» **TASK OBJECTIVE**
Strip out all images, then restate the data verbatim.

......

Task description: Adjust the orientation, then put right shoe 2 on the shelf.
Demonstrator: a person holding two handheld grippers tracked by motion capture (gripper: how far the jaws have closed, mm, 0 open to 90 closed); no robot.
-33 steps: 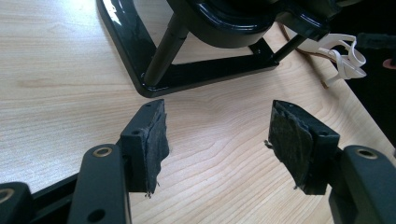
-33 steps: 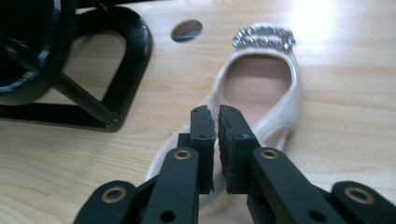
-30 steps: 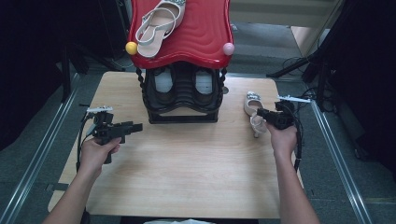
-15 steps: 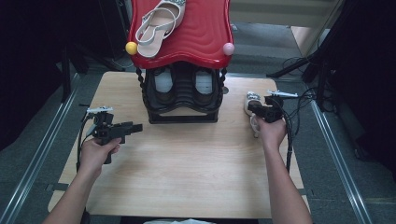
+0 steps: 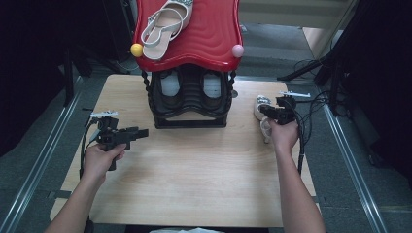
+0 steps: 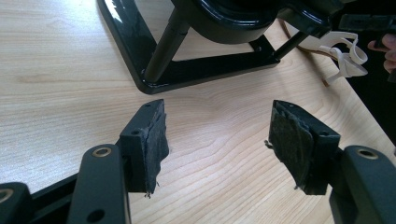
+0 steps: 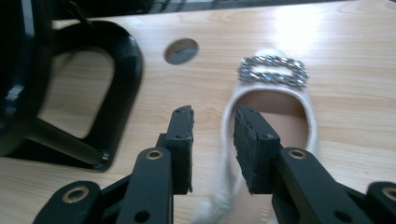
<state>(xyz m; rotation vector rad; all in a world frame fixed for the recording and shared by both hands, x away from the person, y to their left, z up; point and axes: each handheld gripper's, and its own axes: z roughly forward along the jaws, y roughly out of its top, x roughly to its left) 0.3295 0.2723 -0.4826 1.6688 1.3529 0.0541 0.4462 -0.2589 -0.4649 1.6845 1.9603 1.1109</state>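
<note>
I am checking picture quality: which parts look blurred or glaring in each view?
Right gripper view: black rack at left and sandal strap near the jaws smeared, glare on the table. Left gripper view: sharp pads. High view: dark surroundings.

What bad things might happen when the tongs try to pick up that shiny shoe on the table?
1. The right tongs straddle just the sandal's thin side edge, pads not yet pressing, so a pinch there might slip off.
2. Its loose straps trail on the table and may snag.
3. The black rack stands close beside; a lifted shoe might bump it.
</note>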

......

» **WRITTEN REPLY**
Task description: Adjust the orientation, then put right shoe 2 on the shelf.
Demonstrator: a person holding two handheld grippers tracked by motion capture (gripper: how far the jaws have closed, mm, 0 open to 90 closed); no robot.
-33 steps: 
-33 steps: 
-30 steps: 
-15 steps: 
+0 steps: 
+0 steps: 
+0 steps: 
<state>(xyz m; rotation vector rad; all in a world frame fixed for the recording and shared by both hands, x away from the person, y to their left, z up; point and axes: each handheld gripper's, and its own axes: z roughly forward along the jaws, y roughly out of its top, x roughly to its left) 0.3295 0.2723 -0.4826 1.6688 1.3529 0.0541 0.4462 -0.2589 -0.4649 1.6845 1.9603 1.1109</state>
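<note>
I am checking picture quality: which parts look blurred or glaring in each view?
Right gripper view: black rack at left and sandal strap near the jaws smeared, glare on the table. Left gripper view: sharp pads. High view: dark surroundings.

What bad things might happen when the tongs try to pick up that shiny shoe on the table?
1. The right tongs straddle just the sandal's thin side edge, pads not yet pressing, so a pinch there might slip off.
2. Its loose straps trail on the table and may snag.
3. The black rack stands close beside; a lifted shoe might bump it.
</note>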

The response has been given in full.